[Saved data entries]
=== Begin Enclosure ===

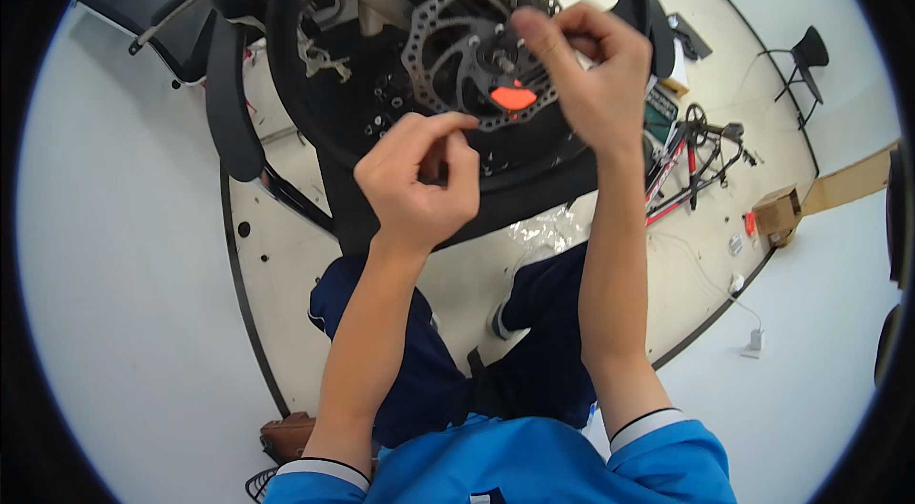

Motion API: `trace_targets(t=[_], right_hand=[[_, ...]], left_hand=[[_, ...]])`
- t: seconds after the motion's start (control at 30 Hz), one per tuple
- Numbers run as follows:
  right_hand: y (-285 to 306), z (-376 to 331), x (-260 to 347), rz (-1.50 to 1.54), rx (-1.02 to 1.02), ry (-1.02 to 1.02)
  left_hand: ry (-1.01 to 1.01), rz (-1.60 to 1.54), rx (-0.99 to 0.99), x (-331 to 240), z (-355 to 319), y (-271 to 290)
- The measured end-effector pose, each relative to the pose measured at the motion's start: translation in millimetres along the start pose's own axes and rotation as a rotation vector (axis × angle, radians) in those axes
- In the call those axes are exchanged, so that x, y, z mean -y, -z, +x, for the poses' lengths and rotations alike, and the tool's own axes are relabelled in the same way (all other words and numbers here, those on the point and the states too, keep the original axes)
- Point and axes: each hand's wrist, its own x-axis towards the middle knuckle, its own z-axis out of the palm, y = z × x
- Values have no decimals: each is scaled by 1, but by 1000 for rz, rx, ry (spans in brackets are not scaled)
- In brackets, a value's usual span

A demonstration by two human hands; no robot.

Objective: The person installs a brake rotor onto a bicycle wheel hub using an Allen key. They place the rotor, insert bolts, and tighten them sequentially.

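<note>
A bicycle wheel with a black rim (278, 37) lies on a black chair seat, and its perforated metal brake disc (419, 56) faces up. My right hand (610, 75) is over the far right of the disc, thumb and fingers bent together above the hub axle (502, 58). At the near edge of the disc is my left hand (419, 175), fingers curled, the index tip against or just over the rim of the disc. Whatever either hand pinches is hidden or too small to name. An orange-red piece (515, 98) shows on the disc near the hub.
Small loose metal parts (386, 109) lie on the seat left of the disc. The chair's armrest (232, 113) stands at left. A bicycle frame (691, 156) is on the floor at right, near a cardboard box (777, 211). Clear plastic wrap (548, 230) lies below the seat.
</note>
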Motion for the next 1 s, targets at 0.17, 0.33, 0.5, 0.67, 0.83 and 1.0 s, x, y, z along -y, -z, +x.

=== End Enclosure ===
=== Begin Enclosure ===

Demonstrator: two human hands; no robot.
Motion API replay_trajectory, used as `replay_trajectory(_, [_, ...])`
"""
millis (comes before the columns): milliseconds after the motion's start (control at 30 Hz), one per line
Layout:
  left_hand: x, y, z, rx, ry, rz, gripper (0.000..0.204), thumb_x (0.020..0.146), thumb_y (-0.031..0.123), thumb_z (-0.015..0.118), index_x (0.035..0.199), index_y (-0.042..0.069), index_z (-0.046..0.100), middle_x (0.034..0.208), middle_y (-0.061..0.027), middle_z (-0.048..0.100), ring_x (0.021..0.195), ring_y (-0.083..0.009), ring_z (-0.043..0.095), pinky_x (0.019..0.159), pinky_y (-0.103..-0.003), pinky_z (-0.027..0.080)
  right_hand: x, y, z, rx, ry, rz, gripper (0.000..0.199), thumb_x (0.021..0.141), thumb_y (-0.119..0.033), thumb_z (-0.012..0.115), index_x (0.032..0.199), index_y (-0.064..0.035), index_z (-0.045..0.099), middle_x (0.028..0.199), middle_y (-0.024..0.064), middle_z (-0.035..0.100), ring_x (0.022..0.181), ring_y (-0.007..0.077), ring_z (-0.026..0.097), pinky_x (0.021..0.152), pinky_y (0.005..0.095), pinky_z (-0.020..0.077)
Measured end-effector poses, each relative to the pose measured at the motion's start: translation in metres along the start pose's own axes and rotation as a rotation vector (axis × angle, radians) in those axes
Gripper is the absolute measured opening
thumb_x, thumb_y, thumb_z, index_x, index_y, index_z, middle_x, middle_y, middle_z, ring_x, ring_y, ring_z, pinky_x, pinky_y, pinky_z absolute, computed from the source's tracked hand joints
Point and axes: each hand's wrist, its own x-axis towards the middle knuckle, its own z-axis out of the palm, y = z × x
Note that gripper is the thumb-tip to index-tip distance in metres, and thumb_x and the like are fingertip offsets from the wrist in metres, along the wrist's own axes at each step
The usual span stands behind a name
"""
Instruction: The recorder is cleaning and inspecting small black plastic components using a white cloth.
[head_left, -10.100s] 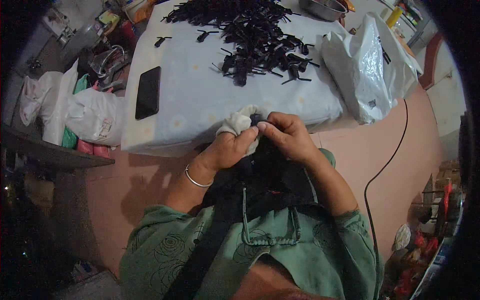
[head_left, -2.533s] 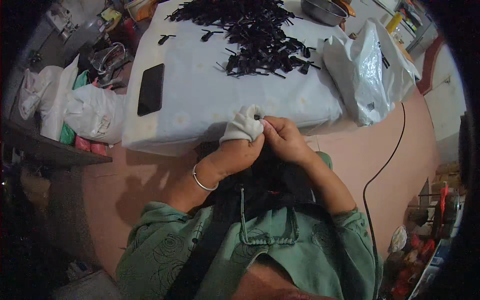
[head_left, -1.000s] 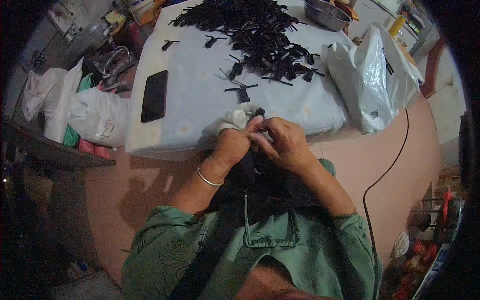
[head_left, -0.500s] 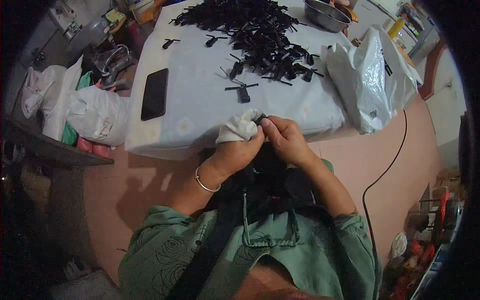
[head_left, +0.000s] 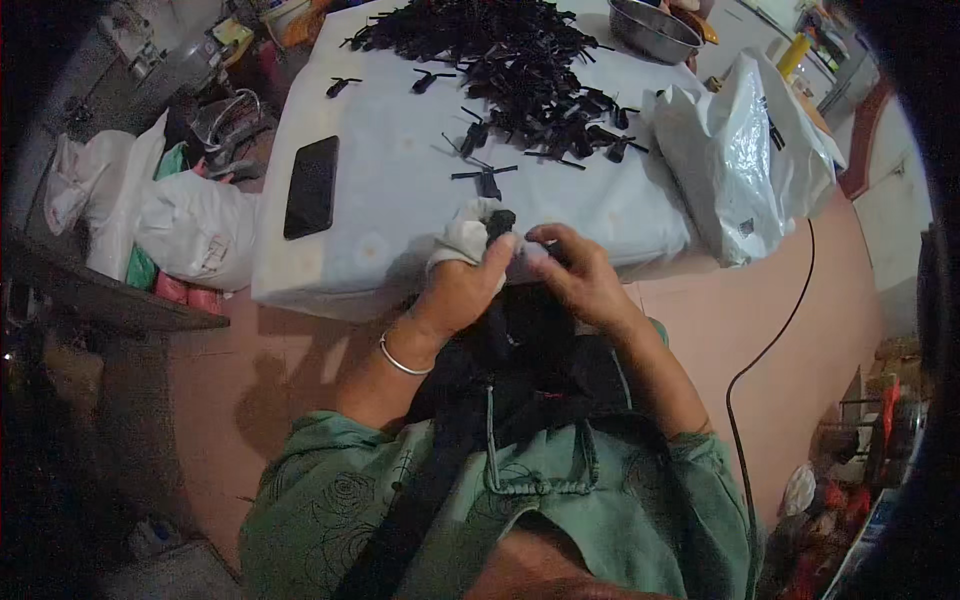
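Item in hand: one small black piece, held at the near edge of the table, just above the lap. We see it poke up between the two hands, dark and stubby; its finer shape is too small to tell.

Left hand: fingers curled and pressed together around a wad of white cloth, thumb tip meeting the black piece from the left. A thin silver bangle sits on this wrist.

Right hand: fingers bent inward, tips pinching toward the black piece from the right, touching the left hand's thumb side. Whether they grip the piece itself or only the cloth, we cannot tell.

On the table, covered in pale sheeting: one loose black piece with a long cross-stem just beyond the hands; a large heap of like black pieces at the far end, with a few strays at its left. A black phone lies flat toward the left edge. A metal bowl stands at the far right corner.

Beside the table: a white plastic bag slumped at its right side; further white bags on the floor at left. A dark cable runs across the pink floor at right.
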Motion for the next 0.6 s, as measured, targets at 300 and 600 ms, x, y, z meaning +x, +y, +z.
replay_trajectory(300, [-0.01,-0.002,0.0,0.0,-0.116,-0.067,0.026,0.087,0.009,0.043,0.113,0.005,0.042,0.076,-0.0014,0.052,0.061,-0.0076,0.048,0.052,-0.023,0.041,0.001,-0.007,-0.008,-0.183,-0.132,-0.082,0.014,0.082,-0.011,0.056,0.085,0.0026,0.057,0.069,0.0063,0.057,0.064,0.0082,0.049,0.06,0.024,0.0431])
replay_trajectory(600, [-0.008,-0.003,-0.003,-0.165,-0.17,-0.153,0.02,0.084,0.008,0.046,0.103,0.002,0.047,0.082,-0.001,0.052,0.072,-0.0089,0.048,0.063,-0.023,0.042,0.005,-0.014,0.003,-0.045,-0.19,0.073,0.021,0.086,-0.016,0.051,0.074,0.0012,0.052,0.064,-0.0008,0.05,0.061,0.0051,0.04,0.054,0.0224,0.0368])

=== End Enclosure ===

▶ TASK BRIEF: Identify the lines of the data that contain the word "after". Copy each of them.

▶ RESPONSE AREA:
- t: seconds after the motion's start (control at 30 Hz), one per tuple
millis (comes before the columns): milliseconds after the motion's start (control at 30 Hz), one per line

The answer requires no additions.